Çengelhan’daydık; dökülen, yıkıldı yıkılacak Çengelhan’da. O gün öğrenmiştim adını. Kısa bir sohbetin ardından çıkıp, hala yaşayan ve tezgahının başında oturan, çevre esnaftan diğer arkadaşlarını dolaştık Vehbi beyin.
Belgesel tanıştırdı
Çekimleri, yapımcılığını Mehmet Ali Birand’ın, metin yazarlığını Hikmet Bila’nın, mutfak işlerini de Mustafa Ünlü ve bendenizin yaptığı ‘Vehbi Koç Belgeseli’ için yapıyorduk. 1991’le 1993 yılları arasına yayılan, bir buçuk yıllık bir çalışmaydı. Çengelhan’la tanışmamıza aracı olmuştu. Daha önce 2 ziyaret girişimini, müzelerin kapalı olduğu Pazartesi gününe denk getirdiğim için yeni halini bir türlü göremediğim Çengelhan’la.
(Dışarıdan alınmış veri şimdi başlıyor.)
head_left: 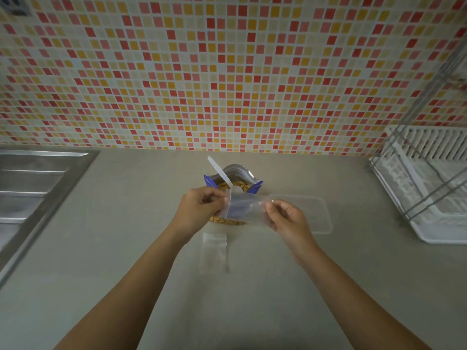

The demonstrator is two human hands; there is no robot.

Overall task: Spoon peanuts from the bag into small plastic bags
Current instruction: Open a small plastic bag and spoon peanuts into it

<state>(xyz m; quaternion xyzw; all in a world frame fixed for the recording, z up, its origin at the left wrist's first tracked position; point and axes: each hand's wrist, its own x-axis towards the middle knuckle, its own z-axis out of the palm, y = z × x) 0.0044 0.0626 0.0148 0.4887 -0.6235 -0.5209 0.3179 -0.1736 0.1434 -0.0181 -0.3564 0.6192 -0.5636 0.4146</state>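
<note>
1. At the middle of the table [126,248], in front of the tiled wall [227,72], both forearms reach forward and converge on one small plastic bag [242,208].
2. Left hand [199,208]: wrist straight, fingers curled inward, thumb and fingertips pinching the bag's left edge. Grip closed on the bag.
3. Right hand [288,218]: back of the hand toward the camera, fingers curled, pinching the bag's right end. Grip closed on the same bag.
4. The small plastic bag is clear and held sideways in the air between the two hands, just in front of the peanut bag [233,176]. It looks empty, though the film is translucent and hard to read.
5. The peanut bag is blue and silver, upright on the table with its top open. Peanuts [236,185] show inside, and more show low down below the held bag.
6. A white spoon [219,171] stands in the peanut bag, bowl in the peanuts, handle tilted up and to the left. Neither hand touches it.
7. Spare clear bags [213,251] lie flat on the table, nearer the person, between the forearms.
8. A clear plastic container [318,215] lies flat on the table, partly behind the right hand.
9. A steel sink [30,193] is at far left and a white dish rack [429,193] at far right, both well apart from the hands.
</note>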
Hacı Bayram’da yapılan yeniden düzenleme çalışmalarını görmeye gitmiştim, zamanım kalınca Çengelhan’a çıkayım dedim. Çıktım, gezdim. Yıkılmaya yüztutmuş bir yapı, bu kadar aslına uygun ve başarıyla düzenlenebilir, ayağa kaldırılır. Yeni teknoloji, bu kadar içinde eritilebilir eskinin. Çok beğendim eski halini bilen biri olarak. Yemeğinizi yiyip, çayınızı, kahvenizi içebileceğiniz 500 yaşındaki Çengelhan’ı, geri kazanmış Kale. İçindeki Rahmi Koç Müzesi ve yanındaki Çukurhan Divan Oteli, Atpazarı Meydanı’na “haydi!” diyor. Kalmış meydanın düzenlenmesi çünkü!
Tesadüfün böylesi
Hanı gezdiren yetkili arkadaşlarımızla sohbet sırasında lafı geçti, o an fark ettim. Ya “Yahu bir türlü gidip, görmedin yeni halini” diyordu Vehbi bey ya da rahmet istiyordu. Tesadüfen ölüm yıldönümü 25 Şubat’ta görmek nasip olmuştu yeni Çengelhan’ı. Görmekse gördüm Vehbi bey, rahat uyuyunuz, olmuş, hem de çok güzel olmuş Çengelhan. Rahmetse rahmeti esirgemez milletiz, Allah babadan size, gani gani rahmet diliyorum.